Cemara di samping kamarku. Sejak pagi sibuk mencari sahabat. Bersama mentari bermain petak umpet. Kutilang emas jadi wasit. Siulan indah tanda mulai. Sesekali cemara bersedih. Jari-jarinya tak mampu menangkap mentari. Dia bersembunyi di sela-selanya.
Kutilang emas menaruh hati pada cemara. Dia mau membantunya. Sayang dia hanya memiliki siulan dan kepakan sayap. Mustahil baginya untuk menghibur cemara. Mereka terus bermain. Cemara tetap kalah. Dia sadar melawan mentari seperti menepuk sebelah tangan.

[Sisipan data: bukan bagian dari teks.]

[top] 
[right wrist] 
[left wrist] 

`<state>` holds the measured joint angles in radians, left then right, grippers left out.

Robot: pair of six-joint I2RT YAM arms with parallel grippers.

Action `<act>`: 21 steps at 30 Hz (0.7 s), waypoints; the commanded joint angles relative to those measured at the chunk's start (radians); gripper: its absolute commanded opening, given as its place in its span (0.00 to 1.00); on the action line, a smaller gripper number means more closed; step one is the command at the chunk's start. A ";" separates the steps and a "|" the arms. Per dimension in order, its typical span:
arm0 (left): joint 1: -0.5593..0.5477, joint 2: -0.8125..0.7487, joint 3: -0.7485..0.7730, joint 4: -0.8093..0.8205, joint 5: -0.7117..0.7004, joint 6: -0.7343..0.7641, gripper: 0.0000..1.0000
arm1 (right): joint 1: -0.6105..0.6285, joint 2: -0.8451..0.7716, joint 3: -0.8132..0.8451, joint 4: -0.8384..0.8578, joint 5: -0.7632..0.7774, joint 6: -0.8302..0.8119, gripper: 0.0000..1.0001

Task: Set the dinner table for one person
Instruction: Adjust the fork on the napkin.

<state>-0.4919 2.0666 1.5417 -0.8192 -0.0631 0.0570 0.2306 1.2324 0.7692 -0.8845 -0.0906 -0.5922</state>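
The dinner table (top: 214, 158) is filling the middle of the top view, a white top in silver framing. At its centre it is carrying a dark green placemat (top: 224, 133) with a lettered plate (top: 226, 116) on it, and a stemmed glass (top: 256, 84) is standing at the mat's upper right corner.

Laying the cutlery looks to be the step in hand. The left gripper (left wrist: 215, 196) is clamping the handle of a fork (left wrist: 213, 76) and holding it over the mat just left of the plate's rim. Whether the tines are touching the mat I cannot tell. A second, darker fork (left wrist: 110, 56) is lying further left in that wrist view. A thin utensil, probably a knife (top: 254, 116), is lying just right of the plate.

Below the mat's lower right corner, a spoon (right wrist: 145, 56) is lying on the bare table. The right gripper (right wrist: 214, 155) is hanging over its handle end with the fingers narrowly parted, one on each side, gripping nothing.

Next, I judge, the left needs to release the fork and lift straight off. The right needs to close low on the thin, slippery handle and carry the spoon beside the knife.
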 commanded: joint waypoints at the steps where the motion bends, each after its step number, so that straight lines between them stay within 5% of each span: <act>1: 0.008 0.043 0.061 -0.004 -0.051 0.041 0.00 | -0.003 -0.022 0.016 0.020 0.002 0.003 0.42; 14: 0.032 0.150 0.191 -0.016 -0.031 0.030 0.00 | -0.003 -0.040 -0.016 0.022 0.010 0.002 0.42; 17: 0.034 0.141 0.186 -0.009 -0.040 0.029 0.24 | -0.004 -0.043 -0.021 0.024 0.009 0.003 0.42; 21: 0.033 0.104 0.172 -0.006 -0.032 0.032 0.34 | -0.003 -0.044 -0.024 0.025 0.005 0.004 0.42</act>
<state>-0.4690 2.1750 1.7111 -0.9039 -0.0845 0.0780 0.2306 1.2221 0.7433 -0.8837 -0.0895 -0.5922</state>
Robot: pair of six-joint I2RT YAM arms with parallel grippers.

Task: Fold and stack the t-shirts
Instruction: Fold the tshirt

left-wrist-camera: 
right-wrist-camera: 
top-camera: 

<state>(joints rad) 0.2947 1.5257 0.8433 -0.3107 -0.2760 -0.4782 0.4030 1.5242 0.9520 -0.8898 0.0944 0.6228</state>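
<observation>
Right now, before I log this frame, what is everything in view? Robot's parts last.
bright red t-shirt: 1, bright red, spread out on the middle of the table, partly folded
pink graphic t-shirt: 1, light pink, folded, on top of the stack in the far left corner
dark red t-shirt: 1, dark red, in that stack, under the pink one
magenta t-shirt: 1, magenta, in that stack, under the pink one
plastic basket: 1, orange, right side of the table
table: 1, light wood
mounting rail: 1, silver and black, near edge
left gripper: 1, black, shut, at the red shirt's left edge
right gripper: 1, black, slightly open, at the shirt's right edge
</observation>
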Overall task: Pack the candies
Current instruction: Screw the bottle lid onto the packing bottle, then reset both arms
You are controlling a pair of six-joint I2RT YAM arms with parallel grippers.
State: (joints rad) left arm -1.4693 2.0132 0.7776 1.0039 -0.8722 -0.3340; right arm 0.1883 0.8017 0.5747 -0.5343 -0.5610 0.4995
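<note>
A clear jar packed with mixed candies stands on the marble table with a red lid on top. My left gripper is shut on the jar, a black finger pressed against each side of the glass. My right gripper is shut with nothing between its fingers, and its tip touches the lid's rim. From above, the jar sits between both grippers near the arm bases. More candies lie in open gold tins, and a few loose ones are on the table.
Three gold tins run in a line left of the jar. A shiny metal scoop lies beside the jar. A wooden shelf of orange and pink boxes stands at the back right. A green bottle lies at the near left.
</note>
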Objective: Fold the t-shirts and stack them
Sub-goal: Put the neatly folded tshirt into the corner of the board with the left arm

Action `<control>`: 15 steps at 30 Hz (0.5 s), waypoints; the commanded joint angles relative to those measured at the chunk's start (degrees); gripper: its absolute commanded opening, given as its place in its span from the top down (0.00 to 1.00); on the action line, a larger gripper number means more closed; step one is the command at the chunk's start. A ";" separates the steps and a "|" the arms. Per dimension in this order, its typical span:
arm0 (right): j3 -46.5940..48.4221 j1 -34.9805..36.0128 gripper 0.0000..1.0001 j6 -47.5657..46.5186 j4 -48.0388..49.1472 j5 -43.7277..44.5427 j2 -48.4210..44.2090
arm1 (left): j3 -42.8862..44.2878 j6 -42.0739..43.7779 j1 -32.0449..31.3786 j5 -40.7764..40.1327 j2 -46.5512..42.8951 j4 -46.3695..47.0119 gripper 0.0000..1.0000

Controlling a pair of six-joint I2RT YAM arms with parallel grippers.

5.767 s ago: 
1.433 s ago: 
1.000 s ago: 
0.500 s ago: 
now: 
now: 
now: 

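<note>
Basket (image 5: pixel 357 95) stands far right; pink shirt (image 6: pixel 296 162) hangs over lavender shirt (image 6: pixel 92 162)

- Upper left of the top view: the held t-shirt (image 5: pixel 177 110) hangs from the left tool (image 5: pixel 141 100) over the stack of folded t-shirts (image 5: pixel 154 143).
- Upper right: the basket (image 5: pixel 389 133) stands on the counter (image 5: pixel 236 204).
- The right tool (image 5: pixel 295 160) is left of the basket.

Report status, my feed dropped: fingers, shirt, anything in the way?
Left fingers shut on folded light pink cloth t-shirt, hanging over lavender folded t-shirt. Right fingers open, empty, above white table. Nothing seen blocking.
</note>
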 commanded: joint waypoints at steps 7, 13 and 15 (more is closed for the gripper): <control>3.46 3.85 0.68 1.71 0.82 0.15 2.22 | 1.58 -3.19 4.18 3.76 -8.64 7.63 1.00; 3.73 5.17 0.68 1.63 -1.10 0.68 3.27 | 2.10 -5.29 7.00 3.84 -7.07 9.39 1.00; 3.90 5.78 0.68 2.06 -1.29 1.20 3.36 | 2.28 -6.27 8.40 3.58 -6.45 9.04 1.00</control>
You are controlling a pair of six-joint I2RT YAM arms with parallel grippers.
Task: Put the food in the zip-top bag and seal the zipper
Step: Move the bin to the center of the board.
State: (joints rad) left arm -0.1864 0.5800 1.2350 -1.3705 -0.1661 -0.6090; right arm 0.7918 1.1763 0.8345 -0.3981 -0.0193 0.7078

Aku menikmati permainan cemara dan mentari. Kebijaksanaan kutilang emas luar biasa. Aku bangga padanya. Yang kalah tidak diabaikan dan yang menang tidak disanjung. Kedua sayap merangkul dua sahabat yang selalu bermain setiap pagi. Aku cemburu pada mereka.Â
Alam senang bermain. Mereka memahami satu sama lain. Hati mereka telanjang. Tak ada yang tersembunyi. Semua tersingkap dalam warna natural. Cerita alam pagi ini sungguh menarik. Semoga besok seindah hari ini. Doakan mendung datang setelah mereka berhenti bermain.